- Film poster
- Directed by: Ajmal
- Screenplay by: Ajmal
- Produced by: Saseendra Varma
- Starring: Innocent Sona Nair
- Cinematography: Anandakuttan
- Edited by: G. Murali
- Music by: Santhosh Varma
- Production company: Varma Film Corporation
- Distributed by: Red Roses Release
- Release date: 27 April 2012;
- Country: India
- Language: Malayalam

= Doctor Innocentanu =

Doctor Innocentanu is a 2012 Indian Malayalam-language comedy film written and directed by Ajmal, starring Innocent and Sona Nair in the lead roles. The film is inspired from Guy de Maupassant's English short story The Necklace.

==Plot==
Doctor Innocentanu is the story of Homeopathic Doctor Bargavan Pillai who always helps poor patients. His wife, Subha Lakshmi, is unhappy that her husband is not earning a lot to lead a financially healthy life. For the Panchayat elections, one political party approaches Bargavan Pillai to contest on behalf of them. Though he is reluctant, he relents when his wife persuades him. However, Doctor does not win the elections, despite a strong campaign.

Bargavan Pillai's longtime friend, Dr. James, invites them to his daughter's wedding. Subha Lakshmi complains that the family does not have good dresses to wear for the wedding. Bargavan Pillai goes to a pawnbroker and takes the money instead of his beloved scooter. His family becomes excited when they get new clothes but now Subha Lakshmi complains that they do not have enough ornaments. On her advice, Doctor goes to his neighbor, Vasudevan, and borrows his wife's costly necklace for a day. But Subha Lakshmi loses the ornament during the wedding function. Doctor buys a new ornament from a jewelry shop by promising that he will pay the money in a few days and gives it to Vasudevan.

Dr. James comes to Bargavan Pillai's home to say that he got the ornament back from the garden. Bargavan Pillai goes to the jewelry shop to give the ornament back and clear the debt. But they find that the ornament is only gold-plated. Bargavan Pillai comes to Vasudevan's house only to see that Vasudevan has been arrested by police for similar fraud.

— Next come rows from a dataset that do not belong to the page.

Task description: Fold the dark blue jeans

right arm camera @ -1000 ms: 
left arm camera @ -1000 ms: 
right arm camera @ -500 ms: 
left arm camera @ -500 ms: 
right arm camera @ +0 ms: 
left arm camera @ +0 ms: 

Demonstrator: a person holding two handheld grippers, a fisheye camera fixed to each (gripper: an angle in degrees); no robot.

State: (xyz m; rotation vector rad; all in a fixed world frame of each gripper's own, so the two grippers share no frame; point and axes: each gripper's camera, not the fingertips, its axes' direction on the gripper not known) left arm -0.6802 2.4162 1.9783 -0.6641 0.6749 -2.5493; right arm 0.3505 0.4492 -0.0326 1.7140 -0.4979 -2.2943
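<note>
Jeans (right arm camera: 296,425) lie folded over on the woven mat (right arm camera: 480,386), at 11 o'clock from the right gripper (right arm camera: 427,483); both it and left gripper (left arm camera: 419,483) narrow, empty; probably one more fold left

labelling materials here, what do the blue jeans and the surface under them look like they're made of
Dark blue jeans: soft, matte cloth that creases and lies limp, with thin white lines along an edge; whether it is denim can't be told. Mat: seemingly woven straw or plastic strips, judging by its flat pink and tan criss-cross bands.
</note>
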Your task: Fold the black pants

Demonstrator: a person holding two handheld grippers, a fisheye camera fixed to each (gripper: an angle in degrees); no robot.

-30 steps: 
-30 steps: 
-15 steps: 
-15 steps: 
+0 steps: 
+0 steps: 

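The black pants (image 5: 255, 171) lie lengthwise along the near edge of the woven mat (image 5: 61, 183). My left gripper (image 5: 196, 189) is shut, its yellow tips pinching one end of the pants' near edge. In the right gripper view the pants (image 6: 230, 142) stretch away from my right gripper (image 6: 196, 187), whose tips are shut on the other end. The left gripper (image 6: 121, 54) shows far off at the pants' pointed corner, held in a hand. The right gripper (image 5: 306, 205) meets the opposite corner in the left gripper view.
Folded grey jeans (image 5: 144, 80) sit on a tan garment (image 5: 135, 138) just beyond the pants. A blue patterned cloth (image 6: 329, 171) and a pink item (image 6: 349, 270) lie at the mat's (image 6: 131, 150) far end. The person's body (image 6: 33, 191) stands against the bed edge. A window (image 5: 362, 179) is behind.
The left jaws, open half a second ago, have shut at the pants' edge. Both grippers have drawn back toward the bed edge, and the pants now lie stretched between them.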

Bargavan Pillai also discovers that the politicians who stood with him during the elections had taken a loan from a bank using Bargavan Pillai's signature.

Since Bargavan Pillai hadn't repaid the loan for a long time, the bank decides to seize his house. However, during the court proceedings of sealing his house, Anna comes to the scene. She was brought up at the orphanage where Bargavan Pillai provided free service for years. Anna says she is alive only because of the medicines Bargavan Pillai sends her. Anna promises to clear off his debts and all ends well.